Ох, устал Яшка, умаялся. Оторопел от такого. Тяжко сделалось Яшке и боязно. Ухайдокают, не теперь так назавтра. Всё, - подумал, - пора отсель выбираться. Улучил момент и ушёл из караула, очередного своего, невесть за что сражавшегося, отряда. Затаился. Полторы сутки лежал в ложбинке, припорошив себя как мог землицей. Схорони меня матушка – дрожащими губами шептал. Не шевелясь, не жрамши- не пимши. Ждал когда уйдёт отряд. И дождался. Решил, наконец, что пора. Можно теперь домой.

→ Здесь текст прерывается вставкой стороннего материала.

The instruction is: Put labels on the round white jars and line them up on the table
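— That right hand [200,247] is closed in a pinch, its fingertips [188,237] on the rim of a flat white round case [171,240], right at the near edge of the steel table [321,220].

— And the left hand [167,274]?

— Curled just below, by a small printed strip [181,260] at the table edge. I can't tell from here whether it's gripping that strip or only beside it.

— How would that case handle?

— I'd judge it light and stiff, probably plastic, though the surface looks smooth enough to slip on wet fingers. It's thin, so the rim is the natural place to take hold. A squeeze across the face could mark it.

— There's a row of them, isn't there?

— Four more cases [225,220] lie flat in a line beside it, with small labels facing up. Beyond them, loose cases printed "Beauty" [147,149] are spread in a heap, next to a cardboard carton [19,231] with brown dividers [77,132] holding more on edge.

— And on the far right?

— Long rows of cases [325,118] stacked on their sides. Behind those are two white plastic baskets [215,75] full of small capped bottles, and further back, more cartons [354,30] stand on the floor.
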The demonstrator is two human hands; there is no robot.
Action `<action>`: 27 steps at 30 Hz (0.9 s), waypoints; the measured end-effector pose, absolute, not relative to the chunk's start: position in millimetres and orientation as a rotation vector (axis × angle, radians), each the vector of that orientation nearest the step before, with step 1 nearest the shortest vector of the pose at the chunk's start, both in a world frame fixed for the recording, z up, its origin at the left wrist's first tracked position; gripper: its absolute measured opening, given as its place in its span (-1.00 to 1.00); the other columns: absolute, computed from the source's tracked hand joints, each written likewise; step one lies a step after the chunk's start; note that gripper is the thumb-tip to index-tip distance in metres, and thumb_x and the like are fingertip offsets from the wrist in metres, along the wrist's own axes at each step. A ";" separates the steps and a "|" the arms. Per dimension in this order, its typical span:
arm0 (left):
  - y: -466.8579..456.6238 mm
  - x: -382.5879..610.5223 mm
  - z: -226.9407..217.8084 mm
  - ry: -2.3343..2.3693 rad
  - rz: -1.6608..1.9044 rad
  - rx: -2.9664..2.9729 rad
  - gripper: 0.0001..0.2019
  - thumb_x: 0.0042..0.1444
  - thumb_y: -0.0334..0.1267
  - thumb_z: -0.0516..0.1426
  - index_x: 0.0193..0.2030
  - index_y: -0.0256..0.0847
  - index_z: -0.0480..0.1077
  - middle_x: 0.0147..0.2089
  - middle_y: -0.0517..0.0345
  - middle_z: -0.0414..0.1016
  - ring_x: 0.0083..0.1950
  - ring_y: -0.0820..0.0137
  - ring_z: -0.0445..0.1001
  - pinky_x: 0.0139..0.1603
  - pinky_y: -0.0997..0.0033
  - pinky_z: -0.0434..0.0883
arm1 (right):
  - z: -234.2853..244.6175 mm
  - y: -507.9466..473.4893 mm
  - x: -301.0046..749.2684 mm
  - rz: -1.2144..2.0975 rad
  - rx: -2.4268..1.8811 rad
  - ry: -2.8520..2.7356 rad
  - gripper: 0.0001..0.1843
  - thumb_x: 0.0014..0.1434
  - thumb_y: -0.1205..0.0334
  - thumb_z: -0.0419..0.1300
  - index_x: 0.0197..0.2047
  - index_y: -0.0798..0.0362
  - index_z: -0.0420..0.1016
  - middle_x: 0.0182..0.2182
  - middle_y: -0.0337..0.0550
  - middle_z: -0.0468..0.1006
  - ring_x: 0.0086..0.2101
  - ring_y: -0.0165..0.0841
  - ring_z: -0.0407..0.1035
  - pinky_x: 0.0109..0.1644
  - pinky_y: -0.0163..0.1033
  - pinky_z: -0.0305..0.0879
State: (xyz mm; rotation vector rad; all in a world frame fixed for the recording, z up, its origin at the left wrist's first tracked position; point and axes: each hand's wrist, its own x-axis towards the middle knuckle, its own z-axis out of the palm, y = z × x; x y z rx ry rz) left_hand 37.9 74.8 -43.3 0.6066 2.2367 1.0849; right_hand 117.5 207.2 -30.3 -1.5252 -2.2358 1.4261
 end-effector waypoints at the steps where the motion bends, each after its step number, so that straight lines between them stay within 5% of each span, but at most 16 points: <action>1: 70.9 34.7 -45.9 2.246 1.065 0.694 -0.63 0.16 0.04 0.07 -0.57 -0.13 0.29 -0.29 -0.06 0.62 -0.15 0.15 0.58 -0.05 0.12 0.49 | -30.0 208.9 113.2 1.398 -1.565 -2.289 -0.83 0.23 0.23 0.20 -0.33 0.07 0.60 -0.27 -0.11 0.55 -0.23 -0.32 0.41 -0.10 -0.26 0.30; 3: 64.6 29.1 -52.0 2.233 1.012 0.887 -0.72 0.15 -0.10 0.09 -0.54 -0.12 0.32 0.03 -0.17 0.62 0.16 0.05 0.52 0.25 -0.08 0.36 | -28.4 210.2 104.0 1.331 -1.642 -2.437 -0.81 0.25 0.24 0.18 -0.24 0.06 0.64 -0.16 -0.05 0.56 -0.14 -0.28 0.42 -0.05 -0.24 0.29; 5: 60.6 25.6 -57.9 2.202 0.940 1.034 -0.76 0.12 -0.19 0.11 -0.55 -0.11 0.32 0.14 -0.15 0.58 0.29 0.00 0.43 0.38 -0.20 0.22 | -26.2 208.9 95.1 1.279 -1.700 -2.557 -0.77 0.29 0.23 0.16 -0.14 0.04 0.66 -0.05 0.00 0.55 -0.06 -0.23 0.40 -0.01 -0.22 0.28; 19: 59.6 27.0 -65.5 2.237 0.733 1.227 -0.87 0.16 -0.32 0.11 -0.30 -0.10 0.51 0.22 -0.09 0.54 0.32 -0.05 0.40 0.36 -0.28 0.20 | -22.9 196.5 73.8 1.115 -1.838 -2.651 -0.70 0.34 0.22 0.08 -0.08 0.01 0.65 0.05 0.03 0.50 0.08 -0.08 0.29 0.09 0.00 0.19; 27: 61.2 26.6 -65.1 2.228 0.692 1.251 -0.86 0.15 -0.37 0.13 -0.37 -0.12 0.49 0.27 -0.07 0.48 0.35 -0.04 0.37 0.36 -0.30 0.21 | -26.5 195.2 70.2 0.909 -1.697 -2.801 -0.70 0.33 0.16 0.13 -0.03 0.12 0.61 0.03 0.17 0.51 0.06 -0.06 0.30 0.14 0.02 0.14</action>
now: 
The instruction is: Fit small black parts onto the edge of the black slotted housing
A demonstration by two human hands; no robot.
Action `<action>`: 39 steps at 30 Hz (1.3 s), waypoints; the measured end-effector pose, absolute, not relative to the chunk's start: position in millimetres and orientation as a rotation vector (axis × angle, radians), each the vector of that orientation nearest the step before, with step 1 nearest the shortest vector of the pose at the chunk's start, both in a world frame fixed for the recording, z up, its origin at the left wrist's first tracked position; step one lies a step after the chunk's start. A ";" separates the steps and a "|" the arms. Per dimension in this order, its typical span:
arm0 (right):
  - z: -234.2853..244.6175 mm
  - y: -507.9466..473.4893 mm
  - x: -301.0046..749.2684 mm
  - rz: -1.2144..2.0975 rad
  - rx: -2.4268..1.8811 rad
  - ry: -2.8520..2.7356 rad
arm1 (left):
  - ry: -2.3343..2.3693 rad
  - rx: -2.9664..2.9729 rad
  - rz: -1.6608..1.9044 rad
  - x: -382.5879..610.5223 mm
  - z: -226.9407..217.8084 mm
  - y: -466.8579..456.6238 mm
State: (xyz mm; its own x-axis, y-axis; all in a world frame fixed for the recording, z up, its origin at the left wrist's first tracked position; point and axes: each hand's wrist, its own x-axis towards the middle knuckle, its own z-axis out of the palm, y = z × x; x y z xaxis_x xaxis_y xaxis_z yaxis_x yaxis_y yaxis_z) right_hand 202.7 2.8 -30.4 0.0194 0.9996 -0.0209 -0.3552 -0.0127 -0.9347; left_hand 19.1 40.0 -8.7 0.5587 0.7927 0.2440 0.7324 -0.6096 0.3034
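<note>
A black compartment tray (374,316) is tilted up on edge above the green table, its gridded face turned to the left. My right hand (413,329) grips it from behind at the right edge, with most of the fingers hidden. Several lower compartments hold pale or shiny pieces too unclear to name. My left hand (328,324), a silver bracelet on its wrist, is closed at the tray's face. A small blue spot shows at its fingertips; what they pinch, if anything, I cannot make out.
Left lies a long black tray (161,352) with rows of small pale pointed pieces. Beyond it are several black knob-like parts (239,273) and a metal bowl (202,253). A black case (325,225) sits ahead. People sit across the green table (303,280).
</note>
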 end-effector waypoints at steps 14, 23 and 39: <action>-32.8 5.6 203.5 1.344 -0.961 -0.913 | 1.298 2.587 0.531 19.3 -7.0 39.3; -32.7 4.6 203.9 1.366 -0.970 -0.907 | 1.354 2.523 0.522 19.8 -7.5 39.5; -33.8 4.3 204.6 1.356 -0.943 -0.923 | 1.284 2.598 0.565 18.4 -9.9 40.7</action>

Два дня шёл спокойно, людей обходил. Их, людей, ноне и не разберёшь. Каким можно довериться, каким нет. Но, широка степь и ровна. Хорошо недобрым взглядом простреливается.  Послышался в третий день конский топот за спиной, грянул выстрел, свистнула нагайка. Окружил Яшку конный разъезд.
- Кто таков? Чьих будешь? За кого стоишь?
И конями наезжают, сапогами поталкивают. 
-Дезертир значит? А то может и шпионством занимаешься?
И глядят злобно, шашки из ножен тащат, затворами лязгают.
- Так я ить из города… домой я… из города…
- Документ имеется какой?
- Так я ить… я это…
- Кончай его робята, чего его с собой ташшить.

Сухой щелчок расколол тишину надвое. И в той первой  половине  Яшка Кудельников ещё был, а в этой второй его не стало. Пропал Яшка. Сгинул. «Ни за понюшку табаку».
 Вдаль от разутого и раздетого тела, туда в разгуляй-поле, в клубах пыли уходил маленький конный отряд. Свинцовая туча нависла над степью.